Introduction
In this chapter, we turn to the problem of coordinating multiple computers and processors.
Distributed Computing
-
A distributed system is a network of autonomous computers that communicate with each other in order to achieve a goal.
-
The computers in a distributed system are independent and do not physically share memory or processors. They communicate with each other using messages, pieces of information transferred from one computer to another over a network.
-
There are two predominant ways of organizing computers in a distributed system. The first is the client-server architecture, and the second is the peer-to-peer architecture.
Client/Server Systems
-
The concepts of client and server are powerful functional abstractions. A server is simply a unit that provides a service, possibly to multiple clients simultaneously, and a client is a unit that consumes the service. The clients do not need to know the details of how the service is provided, or how the data they are receiving is stored or calculated, and the server does not need to know how the data is going to be used.
-
Even systems on a single machine can have client/server architectures.
Peer-to-peer Systems
-
The term peer-to-peer is used to describe distributed systems in which labor is divided among all the components of the system. All the computers send and receive data, and they all contribute some processing power and memory.
-
Division of labor among all participants is the identifying characteristic of a peer-to-peer system.
-
In some peer-to-peer systems, the job of maintaining the health of the network is taken on by a set of specialized components.
-
In some peer-to-peer systems, the job of maintaining the health of the network is taken on by a set of specialized components.
Modularity
- Modularity is the idea that the components of a system should be black boxes with respect to each other. It should not matter how a component implements its behavior, as long as it upholds an interface: a specification for what outputs will result from inputs.
Message Passing
-
Different components (dispatch functions or computers) exchange them in order to achieve a goal that requires coordinating multiple modular components.
-
A message protocol is a set of rules for encoding and decoding messages.

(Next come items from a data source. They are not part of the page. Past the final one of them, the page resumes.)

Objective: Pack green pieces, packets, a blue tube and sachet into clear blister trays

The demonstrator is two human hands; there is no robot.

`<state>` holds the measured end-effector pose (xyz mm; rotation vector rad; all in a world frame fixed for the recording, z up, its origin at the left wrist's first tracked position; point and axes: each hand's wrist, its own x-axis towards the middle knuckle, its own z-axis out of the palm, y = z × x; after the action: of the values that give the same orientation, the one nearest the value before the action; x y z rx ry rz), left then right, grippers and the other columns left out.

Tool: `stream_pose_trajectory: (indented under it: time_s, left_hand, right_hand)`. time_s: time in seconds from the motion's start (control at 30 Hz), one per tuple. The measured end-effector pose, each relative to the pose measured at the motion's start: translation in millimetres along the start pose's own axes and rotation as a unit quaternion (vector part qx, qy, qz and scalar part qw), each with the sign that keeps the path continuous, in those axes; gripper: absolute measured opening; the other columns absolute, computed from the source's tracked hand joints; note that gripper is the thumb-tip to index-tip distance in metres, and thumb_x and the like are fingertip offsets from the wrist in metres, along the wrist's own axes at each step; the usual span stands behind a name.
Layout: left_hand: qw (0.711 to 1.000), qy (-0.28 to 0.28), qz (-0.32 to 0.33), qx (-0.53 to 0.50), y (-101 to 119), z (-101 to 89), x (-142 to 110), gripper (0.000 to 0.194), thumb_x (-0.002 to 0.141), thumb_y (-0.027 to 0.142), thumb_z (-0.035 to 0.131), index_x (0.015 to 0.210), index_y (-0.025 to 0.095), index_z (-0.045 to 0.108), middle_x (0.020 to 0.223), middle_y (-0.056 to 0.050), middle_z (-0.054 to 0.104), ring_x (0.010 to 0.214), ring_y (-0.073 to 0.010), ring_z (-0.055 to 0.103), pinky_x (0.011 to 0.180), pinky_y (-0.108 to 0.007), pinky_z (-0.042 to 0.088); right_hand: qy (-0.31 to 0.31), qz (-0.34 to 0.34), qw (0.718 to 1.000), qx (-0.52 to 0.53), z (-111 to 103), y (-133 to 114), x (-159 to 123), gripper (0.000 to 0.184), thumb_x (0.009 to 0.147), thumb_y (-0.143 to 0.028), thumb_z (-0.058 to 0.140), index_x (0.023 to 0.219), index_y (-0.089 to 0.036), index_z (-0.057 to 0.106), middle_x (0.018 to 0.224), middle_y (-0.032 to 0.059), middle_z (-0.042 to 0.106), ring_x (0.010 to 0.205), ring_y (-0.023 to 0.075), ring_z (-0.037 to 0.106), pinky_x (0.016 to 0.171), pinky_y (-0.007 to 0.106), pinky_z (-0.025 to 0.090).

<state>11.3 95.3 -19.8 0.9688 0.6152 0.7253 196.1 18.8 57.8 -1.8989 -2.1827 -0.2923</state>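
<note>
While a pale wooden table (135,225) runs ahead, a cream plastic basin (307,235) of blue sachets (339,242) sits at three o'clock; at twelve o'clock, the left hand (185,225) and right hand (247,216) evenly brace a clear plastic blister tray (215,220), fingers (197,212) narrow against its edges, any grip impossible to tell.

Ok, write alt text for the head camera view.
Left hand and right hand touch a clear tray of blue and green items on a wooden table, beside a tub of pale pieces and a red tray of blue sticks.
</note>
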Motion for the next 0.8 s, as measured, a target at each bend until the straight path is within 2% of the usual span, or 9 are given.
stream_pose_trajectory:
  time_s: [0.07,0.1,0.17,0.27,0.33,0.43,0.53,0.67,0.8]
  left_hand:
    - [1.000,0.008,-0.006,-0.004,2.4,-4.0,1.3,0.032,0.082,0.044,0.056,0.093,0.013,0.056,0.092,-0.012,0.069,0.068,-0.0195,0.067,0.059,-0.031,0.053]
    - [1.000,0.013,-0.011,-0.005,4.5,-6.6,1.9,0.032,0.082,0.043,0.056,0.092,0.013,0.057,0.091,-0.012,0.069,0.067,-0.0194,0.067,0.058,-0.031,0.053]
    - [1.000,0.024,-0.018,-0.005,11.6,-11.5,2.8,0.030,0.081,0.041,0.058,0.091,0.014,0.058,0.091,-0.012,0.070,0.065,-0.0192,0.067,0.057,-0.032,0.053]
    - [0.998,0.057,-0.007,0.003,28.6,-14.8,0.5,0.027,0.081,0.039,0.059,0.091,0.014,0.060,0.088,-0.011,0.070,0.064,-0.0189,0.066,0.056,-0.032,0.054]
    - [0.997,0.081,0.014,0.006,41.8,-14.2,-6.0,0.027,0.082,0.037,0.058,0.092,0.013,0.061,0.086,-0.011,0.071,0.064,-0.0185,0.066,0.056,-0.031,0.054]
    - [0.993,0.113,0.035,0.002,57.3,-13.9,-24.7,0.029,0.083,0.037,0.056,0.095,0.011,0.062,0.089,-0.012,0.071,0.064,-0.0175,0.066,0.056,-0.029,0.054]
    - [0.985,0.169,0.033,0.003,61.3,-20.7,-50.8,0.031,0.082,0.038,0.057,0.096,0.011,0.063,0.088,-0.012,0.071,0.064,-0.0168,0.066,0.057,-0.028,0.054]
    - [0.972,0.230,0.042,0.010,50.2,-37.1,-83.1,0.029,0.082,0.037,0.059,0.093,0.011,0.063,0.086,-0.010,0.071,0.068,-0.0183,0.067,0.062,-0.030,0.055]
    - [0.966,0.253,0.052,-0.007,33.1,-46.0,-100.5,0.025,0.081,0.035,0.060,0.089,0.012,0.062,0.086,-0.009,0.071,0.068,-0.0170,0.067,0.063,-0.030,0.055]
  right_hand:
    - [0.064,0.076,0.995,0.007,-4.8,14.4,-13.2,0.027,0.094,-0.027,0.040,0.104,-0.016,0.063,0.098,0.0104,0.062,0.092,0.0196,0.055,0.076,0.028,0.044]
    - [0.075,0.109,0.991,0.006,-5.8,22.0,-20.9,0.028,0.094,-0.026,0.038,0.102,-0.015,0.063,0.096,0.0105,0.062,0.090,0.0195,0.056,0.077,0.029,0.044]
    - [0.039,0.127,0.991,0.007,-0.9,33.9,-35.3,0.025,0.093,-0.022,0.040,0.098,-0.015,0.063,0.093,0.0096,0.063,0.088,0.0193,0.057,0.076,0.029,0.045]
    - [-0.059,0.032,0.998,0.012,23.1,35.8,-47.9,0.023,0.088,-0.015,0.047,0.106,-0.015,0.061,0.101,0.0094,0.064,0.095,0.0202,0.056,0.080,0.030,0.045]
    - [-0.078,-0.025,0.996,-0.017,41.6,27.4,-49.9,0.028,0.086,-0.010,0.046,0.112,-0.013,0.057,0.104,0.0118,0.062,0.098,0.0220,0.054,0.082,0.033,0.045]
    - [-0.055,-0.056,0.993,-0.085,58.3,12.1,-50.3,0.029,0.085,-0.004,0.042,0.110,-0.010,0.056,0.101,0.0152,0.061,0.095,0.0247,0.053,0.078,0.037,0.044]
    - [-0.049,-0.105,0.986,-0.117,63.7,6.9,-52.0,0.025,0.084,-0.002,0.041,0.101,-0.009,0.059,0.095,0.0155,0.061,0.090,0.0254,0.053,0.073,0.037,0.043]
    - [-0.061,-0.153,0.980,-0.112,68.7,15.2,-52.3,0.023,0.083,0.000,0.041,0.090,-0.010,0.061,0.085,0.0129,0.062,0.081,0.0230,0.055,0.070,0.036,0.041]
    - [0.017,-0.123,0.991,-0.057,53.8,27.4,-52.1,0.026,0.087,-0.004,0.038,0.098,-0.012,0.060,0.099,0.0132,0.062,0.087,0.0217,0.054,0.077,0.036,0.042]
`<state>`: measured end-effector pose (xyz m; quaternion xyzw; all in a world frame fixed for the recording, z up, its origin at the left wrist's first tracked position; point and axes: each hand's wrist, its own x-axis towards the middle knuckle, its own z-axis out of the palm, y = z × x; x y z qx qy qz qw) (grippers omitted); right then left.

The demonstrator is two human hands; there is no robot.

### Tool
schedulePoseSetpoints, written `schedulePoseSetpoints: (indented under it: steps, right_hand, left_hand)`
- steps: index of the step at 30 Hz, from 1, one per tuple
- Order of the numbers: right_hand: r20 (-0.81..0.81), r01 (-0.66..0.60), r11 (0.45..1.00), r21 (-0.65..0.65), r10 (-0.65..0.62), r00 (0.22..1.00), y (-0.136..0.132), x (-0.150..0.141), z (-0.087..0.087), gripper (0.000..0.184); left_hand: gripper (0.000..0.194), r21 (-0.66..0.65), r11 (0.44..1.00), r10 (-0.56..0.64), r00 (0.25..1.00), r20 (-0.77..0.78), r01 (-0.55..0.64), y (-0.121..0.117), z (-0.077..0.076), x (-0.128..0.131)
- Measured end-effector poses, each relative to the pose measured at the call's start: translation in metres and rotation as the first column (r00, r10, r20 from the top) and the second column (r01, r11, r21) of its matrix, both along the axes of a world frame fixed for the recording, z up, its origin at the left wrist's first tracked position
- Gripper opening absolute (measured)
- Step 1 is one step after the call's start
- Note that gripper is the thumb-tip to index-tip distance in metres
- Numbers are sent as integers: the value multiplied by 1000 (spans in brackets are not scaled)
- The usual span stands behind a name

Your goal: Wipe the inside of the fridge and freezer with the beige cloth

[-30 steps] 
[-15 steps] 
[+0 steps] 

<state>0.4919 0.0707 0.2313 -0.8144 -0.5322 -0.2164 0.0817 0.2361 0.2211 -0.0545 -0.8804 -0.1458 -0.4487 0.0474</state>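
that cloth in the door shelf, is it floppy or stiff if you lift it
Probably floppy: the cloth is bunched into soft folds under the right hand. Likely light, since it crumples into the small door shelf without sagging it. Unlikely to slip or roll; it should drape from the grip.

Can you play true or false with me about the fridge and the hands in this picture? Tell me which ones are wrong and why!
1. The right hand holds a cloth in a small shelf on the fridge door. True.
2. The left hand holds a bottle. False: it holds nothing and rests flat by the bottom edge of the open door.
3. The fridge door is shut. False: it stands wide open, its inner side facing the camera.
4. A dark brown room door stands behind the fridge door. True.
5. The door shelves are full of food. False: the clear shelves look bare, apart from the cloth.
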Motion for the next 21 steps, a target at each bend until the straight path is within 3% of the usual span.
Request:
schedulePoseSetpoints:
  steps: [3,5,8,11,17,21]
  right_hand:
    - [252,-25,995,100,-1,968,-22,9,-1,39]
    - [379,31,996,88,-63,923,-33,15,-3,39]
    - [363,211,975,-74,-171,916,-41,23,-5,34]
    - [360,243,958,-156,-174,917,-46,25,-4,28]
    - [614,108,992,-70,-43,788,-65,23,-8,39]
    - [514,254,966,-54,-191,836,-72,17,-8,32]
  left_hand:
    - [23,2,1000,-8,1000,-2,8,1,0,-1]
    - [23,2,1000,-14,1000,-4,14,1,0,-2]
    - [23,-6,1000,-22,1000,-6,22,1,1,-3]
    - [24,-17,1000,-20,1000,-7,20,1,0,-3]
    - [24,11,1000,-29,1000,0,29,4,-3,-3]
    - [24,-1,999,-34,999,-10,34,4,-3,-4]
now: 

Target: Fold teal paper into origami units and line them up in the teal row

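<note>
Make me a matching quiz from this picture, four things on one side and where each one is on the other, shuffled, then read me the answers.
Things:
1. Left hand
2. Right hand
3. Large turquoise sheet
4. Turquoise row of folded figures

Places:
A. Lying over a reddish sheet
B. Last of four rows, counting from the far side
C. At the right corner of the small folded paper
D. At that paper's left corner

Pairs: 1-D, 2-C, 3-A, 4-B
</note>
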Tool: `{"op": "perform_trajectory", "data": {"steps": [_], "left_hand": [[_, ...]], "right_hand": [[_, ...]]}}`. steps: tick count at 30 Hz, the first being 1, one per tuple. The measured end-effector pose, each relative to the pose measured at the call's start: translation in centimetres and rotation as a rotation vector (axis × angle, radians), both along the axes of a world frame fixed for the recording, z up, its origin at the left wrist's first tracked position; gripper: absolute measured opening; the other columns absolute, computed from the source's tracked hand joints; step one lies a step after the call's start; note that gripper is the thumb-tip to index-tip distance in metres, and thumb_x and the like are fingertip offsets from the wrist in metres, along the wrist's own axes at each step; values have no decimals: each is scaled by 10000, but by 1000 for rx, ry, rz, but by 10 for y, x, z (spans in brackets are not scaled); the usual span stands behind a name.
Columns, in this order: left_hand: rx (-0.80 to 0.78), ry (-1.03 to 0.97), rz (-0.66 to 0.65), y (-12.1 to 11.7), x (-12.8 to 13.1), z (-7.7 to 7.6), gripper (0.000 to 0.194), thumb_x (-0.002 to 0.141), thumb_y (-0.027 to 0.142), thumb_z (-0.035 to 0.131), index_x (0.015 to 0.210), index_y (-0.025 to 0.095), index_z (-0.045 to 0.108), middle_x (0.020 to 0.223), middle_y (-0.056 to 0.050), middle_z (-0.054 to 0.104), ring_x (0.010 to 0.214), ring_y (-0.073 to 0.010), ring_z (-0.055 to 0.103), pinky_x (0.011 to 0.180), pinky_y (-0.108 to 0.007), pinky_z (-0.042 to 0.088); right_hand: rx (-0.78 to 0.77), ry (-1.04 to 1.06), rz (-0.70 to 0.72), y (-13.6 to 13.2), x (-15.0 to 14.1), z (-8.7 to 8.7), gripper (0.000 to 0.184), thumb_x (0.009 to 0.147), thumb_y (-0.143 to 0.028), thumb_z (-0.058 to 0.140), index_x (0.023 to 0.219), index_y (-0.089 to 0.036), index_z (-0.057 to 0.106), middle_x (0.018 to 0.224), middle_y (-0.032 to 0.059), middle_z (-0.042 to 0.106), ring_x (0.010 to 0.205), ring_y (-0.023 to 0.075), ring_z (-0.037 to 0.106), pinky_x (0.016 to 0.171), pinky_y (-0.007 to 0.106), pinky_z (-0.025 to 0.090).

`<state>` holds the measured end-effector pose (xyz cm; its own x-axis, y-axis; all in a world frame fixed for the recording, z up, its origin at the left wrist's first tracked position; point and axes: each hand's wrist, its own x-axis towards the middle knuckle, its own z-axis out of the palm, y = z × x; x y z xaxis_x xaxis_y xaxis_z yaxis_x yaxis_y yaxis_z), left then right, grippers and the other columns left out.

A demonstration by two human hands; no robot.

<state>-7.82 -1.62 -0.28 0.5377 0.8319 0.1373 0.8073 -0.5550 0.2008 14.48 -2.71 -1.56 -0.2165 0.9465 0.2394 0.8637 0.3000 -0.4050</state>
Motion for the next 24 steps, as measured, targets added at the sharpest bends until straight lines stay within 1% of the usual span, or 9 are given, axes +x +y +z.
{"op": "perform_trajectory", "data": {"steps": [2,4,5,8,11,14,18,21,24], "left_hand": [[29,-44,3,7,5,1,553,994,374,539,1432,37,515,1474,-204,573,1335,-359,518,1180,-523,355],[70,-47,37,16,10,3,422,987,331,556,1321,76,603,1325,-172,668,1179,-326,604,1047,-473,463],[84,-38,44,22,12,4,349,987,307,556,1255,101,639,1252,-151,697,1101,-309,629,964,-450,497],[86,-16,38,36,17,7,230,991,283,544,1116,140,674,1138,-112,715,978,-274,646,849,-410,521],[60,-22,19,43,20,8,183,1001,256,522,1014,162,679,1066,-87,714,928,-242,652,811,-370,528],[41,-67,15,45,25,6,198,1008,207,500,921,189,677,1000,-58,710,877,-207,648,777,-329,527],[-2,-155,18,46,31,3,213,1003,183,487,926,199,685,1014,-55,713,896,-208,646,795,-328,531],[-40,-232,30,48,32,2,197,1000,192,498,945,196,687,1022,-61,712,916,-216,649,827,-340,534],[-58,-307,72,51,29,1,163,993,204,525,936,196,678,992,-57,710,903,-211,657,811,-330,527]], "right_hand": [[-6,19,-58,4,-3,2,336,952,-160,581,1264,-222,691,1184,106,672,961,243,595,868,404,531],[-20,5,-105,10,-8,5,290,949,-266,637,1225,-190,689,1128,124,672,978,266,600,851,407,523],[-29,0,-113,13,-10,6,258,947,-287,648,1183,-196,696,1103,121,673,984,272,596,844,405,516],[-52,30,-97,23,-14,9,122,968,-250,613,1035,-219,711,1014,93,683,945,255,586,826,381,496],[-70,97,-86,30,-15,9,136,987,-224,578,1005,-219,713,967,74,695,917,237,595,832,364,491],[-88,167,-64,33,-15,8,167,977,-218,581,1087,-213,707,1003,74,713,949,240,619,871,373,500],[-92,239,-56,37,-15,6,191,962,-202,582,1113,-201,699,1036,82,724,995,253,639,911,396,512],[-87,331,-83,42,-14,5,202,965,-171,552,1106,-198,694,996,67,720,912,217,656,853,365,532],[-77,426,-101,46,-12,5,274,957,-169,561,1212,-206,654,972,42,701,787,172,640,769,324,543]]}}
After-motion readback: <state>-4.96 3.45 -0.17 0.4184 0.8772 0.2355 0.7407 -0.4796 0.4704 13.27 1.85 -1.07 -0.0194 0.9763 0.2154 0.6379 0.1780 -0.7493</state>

Messages on the World Wide Web
-
All web browsers use the HTTP format to request pages from a web server, and all web servers use the HTTP format to send back their responses.
-
A fixed set of response codes is a common feature of a message protocol. Designers of protocols attempt to anticipate common messages that will be sent via the protocol and assign fixed codes to reduce transmission size and establish a common message semantics.
Parallel Computing
-
Distributed Computing
-
To circumvent physical and mechanical constraints on individual processor speed, manufacturers are turning to another solution: multiple processors. If two, or three, or more processors are available, then many programs can be executed more quickly. While one processor is doing one aspect of some computation, others can work on another. All of them can share the same data, but the work will proceed in parallel.
-
The role of a processor in computation is to carry out the evaluation and execution rules of a programming language. In a shared memory model, different processes may execute different statements, but any statement can affect the shared environment.
The Problem with Shared State
- parallelizing code is not as easy as dividing up the lines between multiple processors and having them be executed. The order in which variables are read and written matters.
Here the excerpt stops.